Let's interpret that. First, parser type is set to "byte" as we will be parsing incoming data byte by byte. Data is extracted as single values to three properties: color_red, color_green and color_blue (this could be an output from an RGB lamp for instance). Each value is a floating point number represented by four consecutive bytes (i.e. len = 4). The first value starts from byte position 0, the second from byte position 4, and the final one from byte position 8.

The serial data protocol can operate in three different modes: read only, write only or read/write. This mode is determined in the "mode" setting, which can take values readonly, writeonly and readwrite. The default is read only. In this mode the serial interface will only try to parse the data that comes in. Write only is naturally the opposite, no reading is performed. In read/write mode the driver will attempt to work syncronously with the same packet structure. So if the schema defines a message of five bytes, the driver will first read five bytes and then write a package of five bytes back. The point where the writing is done is based on the syncronization of packets from a connecting device.

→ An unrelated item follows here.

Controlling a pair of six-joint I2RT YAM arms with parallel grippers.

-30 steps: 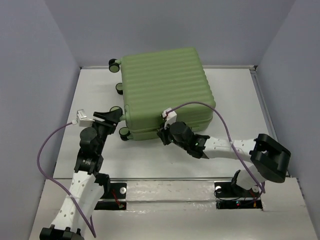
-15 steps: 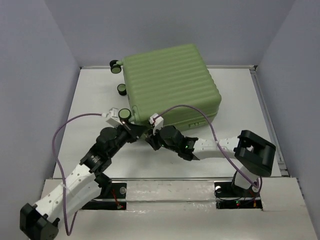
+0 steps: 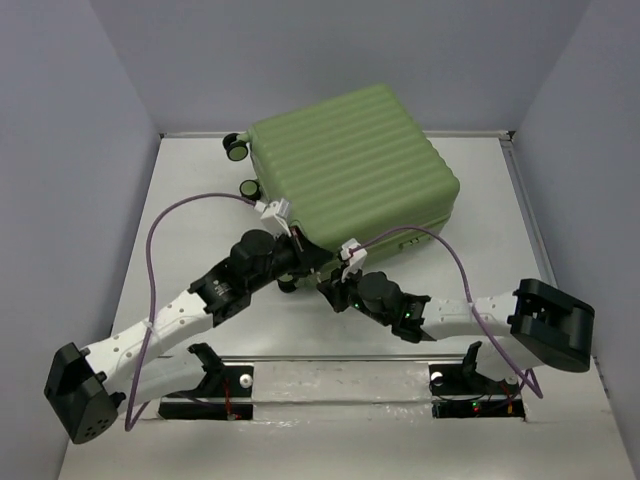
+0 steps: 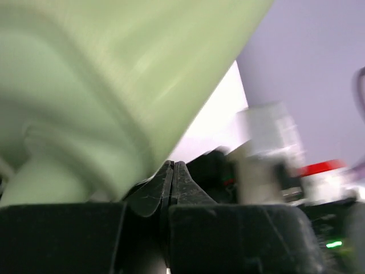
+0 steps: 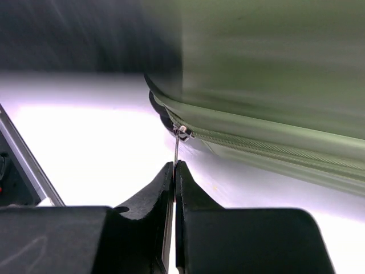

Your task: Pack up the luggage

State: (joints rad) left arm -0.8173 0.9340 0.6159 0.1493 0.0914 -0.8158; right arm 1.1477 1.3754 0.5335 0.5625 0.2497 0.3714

The trick with serial data is that it is received as a stream of arrays of bytes of undefined length, and not in neat packages. If dat transfer is really slow, you may be able to read the data in distinct packages but more often than not this is not the case. To deal with the situation, you somehow need to tell the system which bytes of a long stream belog to which package (or "frame" as it is called in serial data). This is the process of syncronizing the stream.

The most common means of syncronizing serial data is with preambles (or "syncwords"). These are sequences of bytes that start the frame. Asema IoT will read the incoming data and wait until a sync word is found. The rest is then assumed to be the frame. As more frames arrive, the sync word is tested on them to ensure that the data remains in sync. In case of disconnects, this will resync the flow eventually once a reconnect happens.

The preamble is defined in the schema with a list of values, each representing one byte, So for example in the example above, the message is assumed to start with bytes 128, 0, 128 in decimal (or 0x800080 in hex). Note that because the rest of the frame is parsed as a full frame, bytes equaling the preable bytes do not need to be escaped in the bytestream that follows.

A second option (or an additional measure) is to sync by the end of the message, as opposed to the beginning. This is harder to synchronize in a fast stream but does work in protocols that use some kind of end of line marker for instance. determines the byte positions is of course where a message starts and where it ends. Frame ends are defined with an additional parameter called cutout. Three types of cutouts can exist: length, delimiter and bytes.

A length cutout means that we are essentially working on fixed length arrays. In the example the length is 12 i.e. the parser assumes that a message has exactly 12 bytes and 13th received byte is in position 0 of the next message.

The delimiter means that there is some end of line character after each message. In many serial protocols this is a newline, carriage return, or both. delimiters are given by convention as characters. In the example case the schema would say "delimiter": "\n" for a newline delimiter, "delimiter": "\r" for a carriage return delimiter and "delimiter": "\r\n" for a combination of both.

Finally, the cutout bytes are similar to the preamble. They are the bytes appended at the end of each message. Effectively they are the same as a delimiter but defined in number values instead of characters.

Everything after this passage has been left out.